Fig. 4. The coupling between behavioral response and network response to photostimulation depends on the functional similarity of neurons, and is gated by brain state.

a Relating the photostimulation induced change in behavior to the photostimulation induced change in network activity within subpopulations of functionally defined neurons. An example schematic showing how the neural-behavioral coupling is computed. Left: example behavioral and neural data from an example session (only the intermediate contrasts (2, 5, 10%) are considered for the coupling analysis). Top right: All data across sessions belonging to one functional similarity group are used to compute the linear correlation coefficient between the change in behavior and the change in neural activity, termed the neural-behavioral coupling.
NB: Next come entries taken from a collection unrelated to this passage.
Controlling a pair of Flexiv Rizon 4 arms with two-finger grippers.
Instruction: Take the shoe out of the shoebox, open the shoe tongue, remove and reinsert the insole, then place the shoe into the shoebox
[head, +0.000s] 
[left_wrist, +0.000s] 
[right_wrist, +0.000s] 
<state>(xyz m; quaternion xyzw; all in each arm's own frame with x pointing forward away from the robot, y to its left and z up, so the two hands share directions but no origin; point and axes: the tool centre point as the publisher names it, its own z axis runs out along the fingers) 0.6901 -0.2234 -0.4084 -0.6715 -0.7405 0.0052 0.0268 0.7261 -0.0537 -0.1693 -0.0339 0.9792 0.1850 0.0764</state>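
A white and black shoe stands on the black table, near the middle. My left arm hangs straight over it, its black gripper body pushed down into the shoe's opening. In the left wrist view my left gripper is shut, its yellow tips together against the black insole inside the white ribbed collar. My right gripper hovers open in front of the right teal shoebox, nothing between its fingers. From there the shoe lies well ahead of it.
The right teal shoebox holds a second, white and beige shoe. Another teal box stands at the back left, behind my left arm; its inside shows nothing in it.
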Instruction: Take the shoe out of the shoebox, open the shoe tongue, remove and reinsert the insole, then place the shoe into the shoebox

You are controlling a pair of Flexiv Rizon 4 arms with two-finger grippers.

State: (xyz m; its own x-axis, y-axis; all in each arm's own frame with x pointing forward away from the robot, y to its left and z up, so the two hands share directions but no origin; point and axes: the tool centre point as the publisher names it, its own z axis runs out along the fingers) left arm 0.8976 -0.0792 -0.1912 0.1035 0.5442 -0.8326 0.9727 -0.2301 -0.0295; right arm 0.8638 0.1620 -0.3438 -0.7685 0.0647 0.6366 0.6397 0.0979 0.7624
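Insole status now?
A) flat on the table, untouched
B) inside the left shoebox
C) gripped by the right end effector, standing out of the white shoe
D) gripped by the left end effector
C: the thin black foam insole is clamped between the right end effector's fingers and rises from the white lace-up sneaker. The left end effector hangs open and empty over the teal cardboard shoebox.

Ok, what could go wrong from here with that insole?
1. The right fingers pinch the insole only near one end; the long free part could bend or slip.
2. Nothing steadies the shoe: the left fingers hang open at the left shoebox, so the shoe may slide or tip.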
Bottom right: We collect neural-behavioral coupling measurements for all functional similarity groups of neurons. b The neural-behavioral coupling as a function of functional similarity (with respect to the target neurons). A relationship between the change in activity and the change in behavior is only seen in the more engaged state. We observe a monotonic relationship across functional similarity groups whereby the neurons most functionally similar to the stimulated targets show the tightest coupling with behavior. Separate data points at the far right are the directly targeted cells and not included in the fit. The error bars around individual datapoints are standard error (SE), the error bars around the fitted lines are SE, both are computed by resampling with replacement. Significance indicates the percentile of the shuffled distributed the real slopes lie in where *** refers to a P value < 0.001. n = 28 sessions, 12 mice.